■ TASK DESCRIPTION ■
The word "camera" marks the lines to keep; find each one in the data and copy it.
(THE DATA)
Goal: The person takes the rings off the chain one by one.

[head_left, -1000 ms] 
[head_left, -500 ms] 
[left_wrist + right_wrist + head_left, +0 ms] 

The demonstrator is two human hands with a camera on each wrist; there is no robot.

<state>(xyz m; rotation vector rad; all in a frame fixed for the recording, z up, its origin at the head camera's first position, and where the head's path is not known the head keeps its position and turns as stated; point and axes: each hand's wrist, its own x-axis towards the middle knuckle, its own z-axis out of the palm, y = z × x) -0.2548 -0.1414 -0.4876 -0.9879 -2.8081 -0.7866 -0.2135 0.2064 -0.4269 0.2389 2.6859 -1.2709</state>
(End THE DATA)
■ YOUR SOLUTION ■
The demonstrator is two human hands with a camera on each wrist; there is no robot.
<state>(xyz m; rotation vector rad; all in a frame fixed for the recording, z up, its origin at the head camera's first position, and where the head's path is not known the head keeps its position and turns as stated; point and axes: each hand's wrist, its own x-axis towards the middle knuckle, its own z-axis out of the palm, y = z × x) -0.2548 -0.1414 -0.4876 -0.9879 -2.8081 -0.7866 -0.2135 0.2064 -0.4269 0.2389 2.6859 -1.2709</state>

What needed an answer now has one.